Yes. I ‘cut the cord’ a couple years back, mostly out of annoyance at Comcast, and use Netflix/Amazon for general TV watching, SlingTV for ESPN and - on very rare occasion - CNN, and broadcast for NFL games. CBS is mediocre here, but fortunately, we’re an NFC city, so most of the time I don’t care. FOX and NBC come in great.
That said, broadcast pumps through my TiVo, so I don’t care if my TV has a tuner or not. I really just want a dumb display. Today, I use its speakers, but I wouldn’t care if it didn’t have them. I can attach external speakers just as easily.
The only thing I can ever imagine wanting that I don’t have with my current setup is Mariners games, and if they ever decide to be good again, I may have to start looking at ways to get those. Until then, I don’t care enough.
Yeah, watching over the air channels in Austin used to get me three and a half channels. the PBS station never came in well. Now, there are three or four dozen. With the switch to HD, one station is sending out three or four over the air signals.
Check your area; there’s probably a lot more than you’d think:
I’m not sure I’d trust that tablotv page. Where I live there are a lot of hills and therefore I get basically no OTA reception. Yet the tablotv page says there are 28 stations available to me, all with 5 star strength. I think it’s basing the results on distance, with no concern for terrain. This FCC page seems better: DTV Reception Maps | Federal Communications Commission. It shows only 2 stations in my area, both of “moderate” strength, which seems more accurate.
Actually, the FCC site is less accurate for me than the tablotv one. It shows I should only be able to pick up three stations with a total of nine subchannels watchable. In reality, I can pick up seven stations with 22 subchannels, all clear and strong with an indoor set of rabbit ears. What the FCC site does not take into account is that five of the stations in my area have fill-in translators, which I get most of my channels from. The tablotv site does indicate those fill-in transmitters that hit the “dead” spots that the main transmitters don’t reach.
If you’re curious markn+, and live within driving distance of a retailer that sells them (definitely Best Buy and Wal Mart), it wouldn’t be too much of a hassle to purchase an antenna, hook it up and try it out. Return it if your reception is as bad as you think.

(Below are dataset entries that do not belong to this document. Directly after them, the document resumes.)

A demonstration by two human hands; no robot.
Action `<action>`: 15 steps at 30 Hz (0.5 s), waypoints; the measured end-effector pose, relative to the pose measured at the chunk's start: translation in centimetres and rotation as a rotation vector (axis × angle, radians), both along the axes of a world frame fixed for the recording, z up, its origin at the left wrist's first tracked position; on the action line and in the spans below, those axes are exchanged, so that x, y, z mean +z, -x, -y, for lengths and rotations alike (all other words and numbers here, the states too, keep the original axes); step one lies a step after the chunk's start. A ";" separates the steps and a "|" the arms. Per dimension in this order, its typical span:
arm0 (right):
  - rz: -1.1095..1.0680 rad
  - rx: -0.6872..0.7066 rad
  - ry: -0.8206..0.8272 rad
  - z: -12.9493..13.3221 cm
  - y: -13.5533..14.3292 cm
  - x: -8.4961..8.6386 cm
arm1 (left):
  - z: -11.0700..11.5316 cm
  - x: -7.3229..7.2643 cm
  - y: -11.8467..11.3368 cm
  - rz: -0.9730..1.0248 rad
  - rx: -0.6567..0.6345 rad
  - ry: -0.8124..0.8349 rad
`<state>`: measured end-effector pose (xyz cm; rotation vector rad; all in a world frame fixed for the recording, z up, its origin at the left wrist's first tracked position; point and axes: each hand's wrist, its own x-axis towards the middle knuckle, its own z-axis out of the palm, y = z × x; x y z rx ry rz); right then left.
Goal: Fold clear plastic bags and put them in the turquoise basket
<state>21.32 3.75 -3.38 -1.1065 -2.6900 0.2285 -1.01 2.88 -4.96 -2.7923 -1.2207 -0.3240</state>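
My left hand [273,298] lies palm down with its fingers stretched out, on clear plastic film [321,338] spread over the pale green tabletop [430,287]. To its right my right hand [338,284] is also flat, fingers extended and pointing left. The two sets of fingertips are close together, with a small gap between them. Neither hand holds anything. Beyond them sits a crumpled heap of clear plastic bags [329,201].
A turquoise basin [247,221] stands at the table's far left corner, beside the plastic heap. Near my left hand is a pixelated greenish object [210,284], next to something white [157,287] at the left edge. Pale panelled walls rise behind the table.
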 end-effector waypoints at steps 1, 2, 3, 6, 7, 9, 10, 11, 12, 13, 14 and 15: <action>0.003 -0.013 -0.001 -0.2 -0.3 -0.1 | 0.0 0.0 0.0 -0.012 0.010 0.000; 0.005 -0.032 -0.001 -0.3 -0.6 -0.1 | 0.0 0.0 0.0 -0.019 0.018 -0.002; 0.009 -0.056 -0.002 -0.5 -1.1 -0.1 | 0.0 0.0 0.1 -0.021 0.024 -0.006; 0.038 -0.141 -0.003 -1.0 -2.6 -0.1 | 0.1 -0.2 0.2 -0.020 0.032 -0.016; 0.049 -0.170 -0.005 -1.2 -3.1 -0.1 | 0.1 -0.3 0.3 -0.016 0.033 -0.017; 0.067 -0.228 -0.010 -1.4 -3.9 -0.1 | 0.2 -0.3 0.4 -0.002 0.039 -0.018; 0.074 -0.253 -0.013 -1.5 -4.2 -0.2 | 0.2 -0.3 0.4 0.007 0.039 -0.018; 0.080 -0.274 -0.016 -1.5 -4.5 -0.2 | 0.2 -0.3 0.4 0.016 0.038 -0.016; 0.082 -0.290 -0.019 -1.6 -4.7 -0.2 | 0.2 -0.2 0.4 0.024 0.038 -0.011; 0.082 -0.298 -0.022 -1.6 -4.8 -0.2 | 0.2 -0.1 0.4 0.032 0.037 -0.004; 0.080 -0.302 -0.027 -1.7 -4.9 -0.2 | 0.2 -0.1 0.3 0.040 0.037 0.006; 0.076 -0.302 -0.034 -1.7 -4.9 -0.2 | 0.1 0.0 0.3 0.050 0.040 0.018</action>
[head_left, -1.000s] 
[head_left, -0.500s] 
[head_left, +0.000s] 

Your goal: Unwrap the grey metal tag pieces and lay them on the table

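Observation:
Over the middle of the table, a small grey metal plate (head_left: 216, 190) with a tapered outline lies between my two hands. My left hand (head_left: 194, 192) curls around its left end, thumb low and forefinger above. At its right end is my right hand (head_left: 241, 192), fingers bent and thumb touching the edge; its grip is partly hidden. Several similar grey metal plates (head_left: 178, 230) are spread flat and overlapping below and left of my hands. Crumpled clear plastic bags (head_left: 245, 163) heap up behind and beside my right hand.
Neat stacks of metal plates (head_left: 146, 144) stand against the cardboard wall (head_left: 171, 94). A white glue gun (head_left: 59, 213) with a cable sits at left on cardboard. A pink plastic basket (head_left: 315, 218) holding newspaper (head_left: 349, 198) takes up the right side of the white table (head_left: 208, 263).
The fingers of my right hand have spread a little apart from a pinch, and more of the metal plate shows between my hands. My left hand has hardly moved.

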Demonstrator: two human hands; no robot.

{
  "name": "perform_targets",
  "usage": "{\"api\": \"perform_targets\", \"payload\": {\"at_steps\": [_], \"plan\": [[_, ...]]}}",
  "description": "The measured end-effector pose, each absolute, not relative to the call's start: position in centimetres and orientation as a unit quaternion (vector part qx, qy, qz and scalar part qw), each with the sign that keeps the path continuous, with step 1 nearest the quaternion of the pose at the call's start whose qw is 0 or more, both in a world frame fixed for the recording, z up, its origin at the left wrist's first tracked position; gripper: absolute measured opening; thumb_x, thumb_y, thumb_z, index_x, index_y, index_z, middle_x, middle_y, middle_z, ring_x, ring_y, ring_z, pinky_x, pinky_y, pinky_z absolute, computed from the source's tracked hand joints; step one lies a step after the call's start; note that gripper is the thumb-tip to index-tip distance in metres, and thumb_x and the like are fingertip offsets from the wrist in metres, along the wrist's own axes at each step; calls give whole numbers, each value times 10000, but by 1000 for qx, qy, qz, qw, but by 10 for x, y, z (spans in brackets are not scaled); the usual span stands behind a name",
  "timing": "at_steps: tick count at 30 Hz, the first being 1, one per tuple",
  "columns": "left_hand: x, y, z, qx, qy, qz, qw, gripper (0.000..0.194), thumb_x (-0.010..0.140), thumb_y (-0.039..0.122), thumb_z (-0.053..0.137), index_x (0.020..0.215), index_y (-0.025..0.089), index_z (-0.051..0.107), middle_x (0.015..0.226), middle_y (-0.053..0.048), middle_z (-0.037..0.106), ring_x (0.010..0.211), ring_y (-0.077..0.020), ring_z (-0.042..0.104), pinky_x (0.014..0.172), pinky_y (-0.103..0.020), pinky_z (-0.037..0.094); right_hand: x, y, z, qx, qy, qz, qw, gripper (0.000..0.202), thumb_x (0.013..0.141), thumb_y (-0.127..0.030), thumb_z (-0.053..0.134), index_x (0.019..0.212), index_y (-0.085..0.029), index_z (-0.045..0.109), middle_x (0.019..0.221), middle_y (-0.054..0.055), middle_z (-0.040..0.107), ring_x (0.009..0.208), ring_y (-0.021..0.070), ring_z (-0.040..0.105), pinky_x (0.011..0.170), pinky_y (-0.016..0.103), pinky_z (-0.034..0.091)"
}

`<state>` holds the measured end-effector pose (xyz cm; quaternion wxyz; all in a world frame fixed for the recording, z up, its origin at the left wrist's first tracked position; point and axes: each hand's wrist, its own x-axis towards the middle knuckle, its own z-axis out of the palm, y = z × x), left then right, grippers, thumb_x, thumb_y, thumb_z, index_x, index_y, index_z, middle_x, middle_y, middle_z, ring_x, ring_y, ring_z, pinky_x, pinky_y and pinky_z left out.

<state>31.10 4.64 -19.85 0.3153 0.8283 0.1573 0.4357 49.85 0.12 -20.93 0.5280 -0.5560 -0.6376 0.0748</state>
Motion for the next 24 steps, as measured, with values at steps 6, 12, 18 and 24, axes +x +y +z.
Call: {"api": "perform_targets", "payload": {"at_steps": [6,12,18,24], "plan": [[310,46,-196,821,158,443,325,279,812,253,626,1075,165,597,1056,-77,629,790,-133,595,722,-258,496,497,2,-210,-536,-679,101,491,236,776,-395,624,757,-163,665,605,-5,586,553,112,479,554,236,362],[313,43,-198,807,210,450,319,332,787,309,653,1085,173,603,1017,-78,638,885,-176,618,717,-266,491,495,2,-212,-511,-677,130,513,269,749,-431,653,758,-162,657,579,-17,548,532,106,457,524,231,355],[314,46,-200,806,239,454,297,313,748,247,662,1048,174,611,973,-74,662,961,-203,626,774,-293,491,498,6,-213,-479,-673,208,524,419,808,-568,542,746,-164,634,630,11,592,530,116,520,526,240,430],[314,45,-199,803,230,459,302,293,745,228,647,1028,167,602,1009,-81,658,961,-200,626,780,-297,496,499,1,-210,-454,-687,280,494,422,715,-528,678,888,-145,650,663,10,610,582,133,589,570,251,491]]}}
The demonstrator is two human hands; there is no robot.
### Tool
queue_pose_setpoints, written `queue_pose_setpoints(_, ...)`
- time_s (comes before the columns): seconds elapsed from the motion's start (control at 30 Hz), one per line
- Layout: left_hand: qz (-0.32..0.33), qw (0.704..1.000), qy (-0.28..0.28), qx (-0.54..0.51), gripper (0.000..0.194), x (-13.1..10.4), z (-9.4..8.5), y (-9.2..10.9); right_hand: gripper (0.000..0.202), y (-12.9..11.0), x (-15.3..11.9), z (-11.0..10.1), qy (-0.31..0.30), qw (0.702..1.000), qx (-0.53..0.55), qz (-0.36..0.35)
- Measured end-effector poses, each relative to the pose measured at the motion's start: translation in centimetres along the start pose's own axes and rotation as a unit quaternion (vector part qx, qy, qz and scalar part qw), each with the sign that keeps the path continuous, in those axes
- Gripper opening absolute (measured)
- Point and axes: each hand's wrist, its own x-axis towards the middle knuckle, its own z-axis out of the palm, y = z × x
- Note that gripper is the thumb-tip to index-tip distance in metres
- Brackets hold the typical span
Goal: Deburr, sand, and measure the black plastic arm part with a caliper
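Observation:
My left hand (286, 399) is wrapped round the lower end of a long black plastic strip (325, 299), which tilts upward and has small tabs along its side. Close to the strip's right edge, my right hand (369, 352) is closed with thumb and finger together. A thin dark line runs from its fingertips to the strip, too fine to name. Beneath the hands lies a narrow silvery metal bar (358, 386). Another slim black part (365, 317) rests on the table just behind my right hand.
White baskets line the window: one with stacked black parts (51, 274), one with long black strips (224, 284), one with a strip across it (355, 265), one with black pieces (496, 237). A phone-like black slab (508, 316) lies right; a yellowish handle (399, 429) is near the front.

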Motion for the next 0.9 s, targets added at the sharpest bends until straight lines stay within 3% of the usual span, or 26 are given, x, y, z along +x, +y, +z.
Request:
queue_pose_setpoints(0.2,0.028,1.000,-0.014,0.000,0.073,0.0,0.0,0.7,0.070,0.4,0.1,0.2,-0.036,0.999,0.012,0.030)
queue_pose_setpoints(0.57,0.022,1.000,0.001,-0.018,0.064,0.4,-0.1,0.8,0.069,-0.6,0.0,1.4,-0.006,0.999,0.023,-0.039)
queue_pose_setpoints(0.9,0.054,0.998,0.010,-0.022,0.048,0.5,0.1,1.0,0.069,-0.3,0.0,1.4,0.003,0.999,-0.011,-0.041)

I did this myself some 10 years ago, with an extremely cheap “rabbit ears” set from Best Buy, and have had the same setup ever since. Never returned it. There have been much better antennas released since I bought mine (people particularly like the Mohu brand) but with digital you either get the signal or you don’t, and I’m fortunate enough that all of my local channels hit me and hang on.
I do, as I mentioned. I use a digital converter box hooked to a 2000 Panasonic CRT television. No cable, no satellite, or other apps. Just an antenna, like when I was a kid in the 60s. My converter box even has a basic PVR so I can record shows to watch later.
TVs have built in audio and remote control which most monitors lack. There may be some differences in the inputs, too. For example, you couldn’t plug a Nintendo NES into a monitor without some converters.
Oh, I tried this when I first moved here. Got nothing. I went and talked to a guy at a local electronics store about a better antenna and he basically just said forget it, there’s no reception in this area. There are hills between me and the transmitters, and no antenna is going to change that.
Yep. The bedroom isn’t that small by British standards and a 32" TV really doesn’t overwhelm the room at all. TV shows these days expect you to have a largish screen - when I has a small one I found I kept missing details and it was impossible to read credits or read the questions on quiz shows.
Also, if you need or want to use subtitles/closed captions for whatever reason then you absolutely need a larger screen.
Why would you want a small TV to watch in bed when you could just watch a tablet or laptop?
I remember I used to have a 14" TV in my bedroom, on one of those big wall brackets. I won it in a competition in a computer magazine in about 1990. I’m currently typing this on the second monitor on my desktop PC and it’s bigger than that.
Yes. I got a little flatscreen TV/DVD for my bedroom because I didn’t want to spend more than a gift card I had. Now I can barely see any detail from my bed ten feet away.